Category Archives: General

Adding C64 SID Music

I have been working on adding support for SID files — the music format for the Commodore 64 — to the game music website for awhile. I feel a bit out of my element since I’m not that familiar with the C64. But why should I let that slow me down? Allow me to go through the steps I have previously outlined in order to make this happen.



I need to know what picture should represent the system in the search results page. The foregoing picture should be fine, but I’m getting way ahead of myself.

Phase 1 is finding adequate player software. The most venerable contender in this arena is libsidplay, or so I first thought. It turns out that there’s libsidplay (originally hosted at Geocities, apparently, and no longer on the net) and also libsidplay2. Both are kind of old (libsidplay2 was last updated in 2004). I tried to compile libsidplay2 and the C++ didn’t agree with current version of g++.

However, a recent effort named libsidplayfp is carrying on the SID emulation tradition. It works rather well, notwithstanding the fact that compiling the entire library has a habit of apparently hanging the Linux VM where I develop this stuff.

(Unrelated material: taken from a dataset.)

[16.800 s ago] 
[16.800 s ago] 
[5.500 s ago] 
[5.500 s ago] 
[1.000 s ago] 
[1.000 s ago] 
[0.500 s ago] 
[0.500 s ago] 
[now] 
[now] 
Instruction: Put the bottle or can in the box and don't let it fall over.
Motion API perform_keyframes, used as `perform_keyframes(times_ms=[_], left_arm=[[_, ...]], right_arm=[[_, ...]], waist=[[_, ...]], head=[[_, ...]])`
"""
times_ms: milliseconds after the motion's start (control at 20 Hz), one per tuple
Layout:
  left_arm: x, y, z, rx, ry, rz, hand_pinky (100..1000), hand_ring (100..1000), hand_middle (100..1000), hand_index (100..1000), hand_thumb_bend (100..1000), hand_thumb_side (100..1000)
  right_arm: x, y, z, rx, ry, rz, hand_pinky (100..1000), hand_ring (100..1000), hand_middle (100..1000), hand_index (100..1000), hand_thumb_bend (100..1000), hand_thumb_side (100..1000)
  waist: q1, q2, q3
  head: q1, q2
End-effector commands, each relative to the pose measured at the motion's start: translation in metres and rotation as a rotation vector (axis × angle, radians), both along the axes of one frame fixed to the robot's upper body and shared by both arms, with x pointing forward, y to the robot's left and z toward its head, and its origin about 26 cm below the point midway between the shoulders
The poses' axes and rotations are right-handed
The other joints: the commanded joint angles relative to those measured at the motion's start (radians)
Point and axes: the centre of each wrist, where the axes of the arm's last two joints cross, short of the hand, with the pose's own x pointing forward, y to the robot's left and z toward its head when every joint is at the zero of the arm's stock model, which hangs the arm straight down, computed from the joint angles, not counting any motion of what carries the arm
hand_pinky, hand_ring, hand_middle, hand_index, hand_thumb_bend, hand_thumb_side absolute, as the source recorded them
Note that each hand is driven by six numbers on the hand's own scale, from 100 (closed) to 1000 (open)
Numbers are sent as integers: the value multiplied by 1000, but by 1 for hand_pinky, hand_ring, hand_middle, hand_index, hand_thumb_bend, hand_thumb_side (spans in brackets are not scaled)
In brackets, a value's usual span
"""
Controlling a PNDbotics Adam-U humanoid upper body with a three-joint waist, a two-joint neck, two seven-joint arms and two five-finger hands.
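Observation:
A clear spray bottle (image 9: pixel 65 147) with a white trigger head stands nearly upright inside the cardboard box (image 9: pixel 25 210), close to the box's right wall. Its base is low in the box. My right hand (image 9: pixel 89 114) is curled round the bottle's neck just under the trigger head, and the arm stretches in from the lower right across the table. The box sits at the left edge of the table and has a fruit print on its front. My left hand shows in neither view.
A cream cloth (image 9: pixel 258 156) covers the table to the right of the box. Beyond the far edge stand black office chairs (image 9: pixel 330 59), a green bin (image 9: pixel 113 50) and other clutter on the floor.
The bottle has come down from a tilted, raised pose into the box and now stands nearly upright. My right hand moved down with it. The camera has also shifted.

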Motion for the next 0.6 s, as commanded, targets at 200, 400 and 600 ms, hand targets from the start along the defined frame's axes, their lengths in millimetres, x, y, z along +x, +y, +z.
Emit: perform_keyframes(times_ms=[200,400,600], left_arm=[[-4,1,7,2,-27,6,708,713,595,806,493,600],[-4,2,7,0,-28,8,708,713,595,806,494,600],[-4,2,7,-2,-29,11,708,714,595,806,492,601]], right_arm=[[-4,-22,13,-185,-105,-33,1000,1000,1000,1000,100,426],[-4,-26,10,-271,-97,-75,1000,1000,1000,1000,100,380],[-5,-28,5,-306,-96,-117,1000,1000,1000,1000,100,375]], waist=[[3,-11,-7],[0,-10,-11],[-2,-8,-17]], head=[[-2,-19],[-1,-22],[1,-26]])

Phase 2 is to develop a testbench app around the playback library. With the help of the libsidplayfp library maintainers, I accomplished this. The testbench app consistently requires about 15% of a single core of a fairly powerful Core i7. So I look forward to recommendations that I port that playback library to pure JavaScript.

Phase 3 is plug into the web player. I haven’t worked on this yet. I’m confident that this will work since phase 2 worked (plus, I have a plan to combine phases 2 and 3).

One interesting issue that has arisen is that proper operation of libsidplayfp requires that 3 C64 ROM files be present (the, ahem, KERNAL, BASIC interpreter, and character generator). While these are copyrighted ROMs, they are easily obtainable on the internet. The goal of my project is to eliminate as much friction as possible for enjoying these old tunes. To that end, I will just bake the ROM files directly into the player.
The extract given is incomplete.